Maplecroft (The Borden Dispatches #1)(23)
Obviously I have noticed that he is still a strong, handsome fellow. And he might be old enough to be Liz’s father, but probably not mine.
Now I’m only being silly, and girlish. I’m only tired and alone, except for my sister.
Many days, I’m at peace with the lot we’ve received, or chosen, or the fate which has befallen us. It is a hard burden to carry, all the more so with a back as feeble as mine. But it is ours, and it is noble, what we’re doing. What we’re trying to do. What we will do, eventually—for these people who would not spit on us, were someone to light us on fire.
But Doctor Seabury.
He came, and I waited for him in the parlor. Lizzie helped pin my hair, and she dressed me in something nice. She took me down the stairs and fashioned me like a heavy old doll.
The doctor and I made small talk while my sister made tea. And here was one more piece in the mosaic of our routine . . . I only just noticed it, how he’s become a familiar part of our time, marking its passage from month to month. This is a happy realization, and I wish we could make our appointments less formal. But to do so would incur the wrath of his other patients—who already express whispered concern for his well-being, given his involvement with the pair of us.
As if Maplecroft were some den of roaring lions, seeking whom we may devour.
I think the town still “permits” him to come our way because I’ve never been implicated in any wrongdoing. I am only an invalid, at the mercy of my sister. Her sins apparently do not stain me as thoroughly as they could.
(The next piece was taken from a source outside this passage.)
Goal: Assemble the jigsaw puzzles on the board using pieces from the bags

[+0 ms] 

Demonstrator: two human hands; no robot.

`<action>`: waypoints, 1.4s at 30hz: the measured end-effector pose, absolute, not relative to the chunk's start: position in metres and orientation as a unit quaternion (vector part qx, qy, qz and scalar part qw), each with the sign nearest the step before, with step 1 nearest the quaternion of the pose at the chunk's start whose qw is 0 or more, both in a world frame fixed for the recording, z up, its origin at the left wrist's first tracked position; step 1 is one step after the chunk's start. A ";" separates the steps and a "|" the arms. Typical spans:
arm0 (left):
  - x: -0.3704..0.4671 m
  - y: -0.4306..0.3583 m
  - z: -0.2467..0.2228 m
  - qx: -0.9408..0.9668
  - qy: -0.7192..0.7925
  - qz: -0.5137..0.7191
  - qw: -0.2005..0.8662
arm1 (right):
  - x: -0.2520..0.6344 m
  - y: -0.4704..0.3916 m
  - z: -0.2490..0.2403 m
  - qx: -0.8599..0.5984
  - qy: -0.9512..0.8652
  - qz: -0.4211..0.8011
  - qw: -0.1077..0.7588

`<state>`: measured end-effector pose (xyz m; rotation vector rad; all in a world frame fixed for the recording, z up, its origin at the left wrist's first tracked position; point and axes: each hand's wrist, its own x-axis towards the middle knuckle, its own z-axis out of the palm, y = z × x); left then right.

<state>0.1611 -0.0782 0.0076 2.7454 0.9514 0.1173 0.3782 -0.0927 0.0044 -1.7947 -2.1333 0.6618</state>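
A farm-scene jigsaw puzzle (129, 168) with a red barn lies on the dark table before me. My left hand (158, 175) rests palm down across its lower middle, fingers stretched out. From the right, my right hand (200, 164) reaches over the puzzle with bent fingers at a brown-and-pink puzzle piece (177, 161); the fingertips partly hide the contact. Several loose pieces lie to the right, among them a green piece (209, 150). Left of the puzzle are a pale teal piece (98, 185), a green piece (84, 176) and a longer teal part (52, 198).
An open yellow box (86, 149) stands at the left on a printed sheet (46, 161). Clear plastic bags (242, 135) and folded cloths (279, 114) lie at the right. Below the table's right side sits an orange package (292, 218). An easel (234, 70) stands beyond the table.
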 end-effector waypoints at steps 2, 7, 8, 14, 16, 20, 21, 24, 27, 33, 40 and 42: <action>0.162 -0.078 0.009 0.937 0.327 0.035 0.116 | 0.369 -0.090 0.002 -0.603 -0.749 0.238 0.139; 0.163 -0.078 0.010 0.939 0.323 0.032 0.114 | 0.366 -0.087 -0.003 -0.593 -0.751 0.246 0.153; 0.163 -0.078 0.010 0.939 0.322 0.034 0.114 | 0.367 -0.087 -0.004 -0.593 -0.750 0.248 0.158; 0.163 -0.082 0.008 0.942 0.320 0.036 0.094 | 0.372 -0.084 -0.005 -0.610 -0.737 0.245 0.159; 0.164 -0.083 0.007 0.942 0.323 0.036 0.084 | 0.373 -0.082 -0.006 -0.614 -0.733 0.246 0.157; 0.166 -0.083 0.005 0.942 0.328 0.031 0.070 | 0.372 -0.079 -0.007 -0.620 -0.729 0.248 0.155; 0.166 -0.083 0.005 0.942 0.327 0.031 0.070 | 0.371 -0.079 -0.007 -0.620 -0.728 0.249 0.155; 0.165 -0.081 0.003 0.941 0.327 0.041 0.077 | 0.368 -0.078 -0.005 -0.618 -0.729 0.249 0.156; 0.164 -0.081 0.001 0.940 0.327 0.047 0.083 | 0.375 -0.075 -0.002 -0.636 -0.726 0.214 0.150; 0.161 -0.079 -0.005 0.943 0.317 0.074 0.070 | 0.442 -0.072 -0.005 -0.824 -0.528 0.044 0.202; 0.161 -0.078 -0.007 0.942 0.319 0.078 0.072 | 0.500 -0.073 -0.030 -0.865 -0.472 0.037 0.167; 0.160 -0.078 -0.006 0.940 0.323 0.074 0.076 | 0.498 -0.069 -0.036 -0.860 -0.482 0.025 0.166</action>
These appointments might best be viewed as some charity, then, on his part. I do not care for that thought, and I hope it’s not the case.
? ? ?
Regardless, he came, and we chatted, and Lizzie left us with the tea.
“Tell me about your lungs. How have they been feeling?” he asked, as he gently manipulated my wrist, all the better to feel the beat of my heart running through it, between the bones and back from the tips of my fingers.
“About the same. No worse, at any rate.”
He finished with my wrists or perhaps he gave up on them, or finding any feeble pulse. Instead he chose the scope from his bag. “Then we’ll count it a blessing, shall we?” He warmed the scope’s amplifier between his hands, and then inserted the other end into his ear. “Could you lean forward for me? That’s far enough, thank you.”
He placed the scope on my back, and I felt its round hardness through the fabric of my dress.
“Now breathe deeply—as deeply as you find comfortable.”
I did my best to comply, but any inhalation harder than a light wheeze was enough to make my throat close and my chest convulse. I strived to hold my body in check, to force my lungs to remain calm, and still, and refrain from seizing, or flinging bloody mucus into the air.
Indeed, my body betrayed me within twenty or thirty seconds—but the doctor’s hand upon my shoulder gave me some steadiness, some of the calmness I could not manufacture on my own accord. I finished coughing and went quiet, except for the rasping tone of air wrestling in and out through my mouth and nose.
He added a gentle pat to the comforting gesture. “Are they always this bad?”
I rallied enough strength to respond, though I did so through my handkerchief. “No. But sometimes . . . it’s worse.”
When I withdrew the handkerchief, it was stained with pink, but not much red. I went to hide it away, to cram it quickly in some pocket or corner where he would not see it—and this was preposterous, I know. I should’ve held it up for display and scrutiny, but I couldn’t bring myself to do so.
He saw it anyway, and waved his hand, urging me to pass it to him for inspection.
“See? Not so bad,” I attempted with a note of cheer, but his expression of solemn contemplation did not bend.
He said, “Not so bad, but not so good.” And then his demeanor became more quiet; he stared at the scrap of fabric as if it held an extra measure of meaning—or that was my first impression. But then I realized that he was looking through it, toward his knees, past the floor. Staring at nothing, and using the dirty cloth as an excuse to think.
“Doctor?”
“Miss Borden,” he said quickly in response, as if catching himself half asleep. Then just as quickly he added, “Might I ask you something of a . . . related nature, perhaps? It might be relevant to your condition, but it’s a delicate subject all the same.”
“Of course.”
He glanced about the room, checking to see that we were alone, which piqued my curiosity. “It’s about Matthew Granger,” he began slowly, organizing his words with caution.
Whatever subject I’d expected, this was not it. “Young Matthew? Down at the shore?”
“Yes, that’s him. His godmother asked me out to see him; she had some concerns about his behavior, and wondered if he might be falling ill.”
“I certainly hope the poor boy’s well,” I said with a frown.
“As do I,” he assured me. “But this is why the matter is delicate, and I do pray you’ll take no offense that I broach it here: Matthew’s behavior, his appearance, his demeanor . . . it . . . what I mean to say is, it reminds me of something. It reminds me of someone—your stepmother, if I’m to be honest. Shortly before she and your father . . . died.”